"Leave Her Alone!"
The list of the high and mighty who have been recently named in sexual harassment charges is stunning. From politicians to entertainers to media icons—it seems America now awakens each day with some new hitherto undisclosed revelation or charge of sexual abuse or harassment. Women victims, who have long been shamed or cowed into submission and silence by powerful male perpetrators, have found new voice and courage to speak out. And men, who once lived with wanton disregard for the women they mistreated with sexual abandon, now stand before the court of public opinion, their sexual libidos in full display. Even the secular press now touts sexual accountability, justice, and morality.
However, this sudden outbreak of sexual disclosure should hardly be unexpected, given the ancient prediction: "But mark this: There will be terrible times in the last days. People will be lovers of themselves... lovers of pleasure rather than lovers of God—having a form of godliness but denying its power. Have nothing to do with such people" (2 Timothy 3:1-2, 4-5 NIV). Perhaps the operative word from Scripture for today's headlines should be: "'How the mighty have fallen!'" (2 Samuel 1:27).
But what would Jesus say to the girls and the women who have been wounded and shamed by workplace or campus sexual abuse or harassment? Remember Mary (the sister of Martha and Lazarus) at the feast of Simon, the healed leper? There she was, kneeling beside Jesus, sobbing as she splashed expensive perfume over both His head and feet. Here Desire of Ages draws the veil aside with a disclosure not unlike the headlines of late. As it turns out, "Simon had led into sin the woman he now despised. [Mary] had been deeply wronged by him" (566). He (who was her uncle, no less [Daughters of God 239]) had led her into the shame of his own sexual sin.
So when Jesus responds to the hisses of disapproval for Mary's outpouring (from the nearly all-male) dinner guests around that table, He speaks cryptic but forceful words still addressed to every male abuser: "'Leave her alone'" (John 12:7).
The church and this faith community stand beside all victims of unwanted sexual abuse—for there is no place in either Kingdom or church for this predatory immorality. If you are a victim of such abuse, then seize the new freedom that many victims are now sensing and speak up regarding your woundedness. Find a spiritual counselor you can trust, and share your story of pain. And if you're a student on this campus, go this website for instructions on how you may report the harassment (www.andrews.edu/life/health-safety/title-ix/universitypolicy). If you are in a workplace in this country, here is a website to assist you in reporting this illegal action to the authorities (www.aauw.org/what-we-do/legal-resources/know-your-rights-at-work/workplace-sexual-harassment).
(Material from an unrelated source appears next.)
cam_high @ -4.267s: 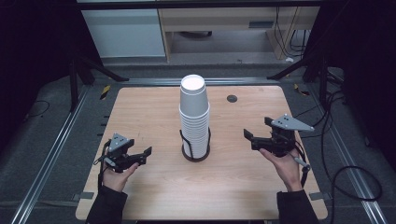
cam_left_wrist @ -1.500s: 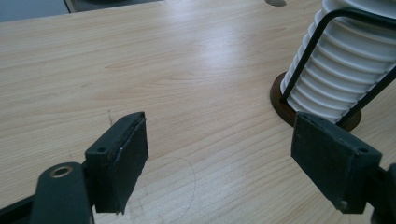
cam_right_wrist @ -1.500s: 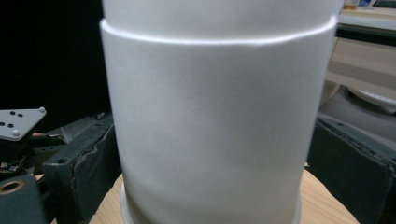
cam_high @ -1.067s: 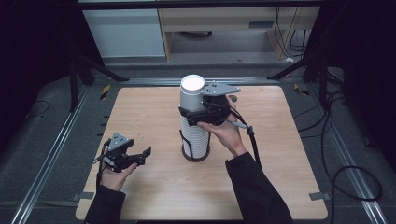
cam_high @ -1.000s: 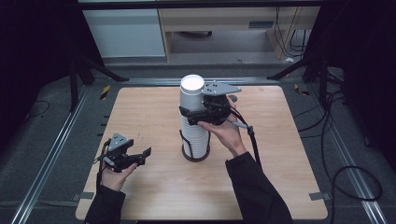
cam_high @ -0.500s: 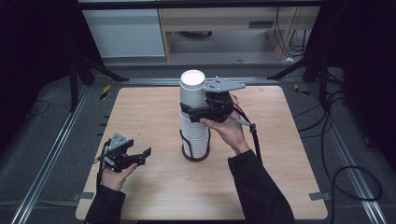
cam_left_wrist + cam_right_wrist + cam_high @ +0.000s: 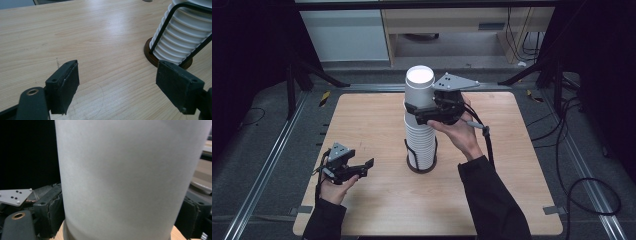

Does Christ forgive sexual sin? Of course He does. Desire of Ages responds: "You may say, I am sinful, very sinful. You may be; but the worse you are, the more you need Jesus. He turns no weeping, contrite one away. He does not tell to any all that He might reveal, but He bids every trembling soul take courage. Freely will He pardon all who come to Him for forgiveness and restoration" (568).
But can Jesus heal the victims of sexual sin? The story of Mary offers a resounding Yes. Desire of Ages promises: "The plan of redemption has invested humanity with great possibilities, and in Mary these possibilities were to be realized. Through His grace she became a partaker of the divine nature.... The souls that turn to Him for refuge, Jesus lifts above the accusing and the strife of tongues. No man or evil angel can impeach these souls. Christ unites them to His own divine-human nature. They stand beside the great Sin Bearer, in the light proceeding from the throne of God" (ibid).
And where better to stand than beside the One who can both heal our wounds and forgive our guilt? No matter the headlines—abuser or victim—the light shining from Calvary offers hope to us all.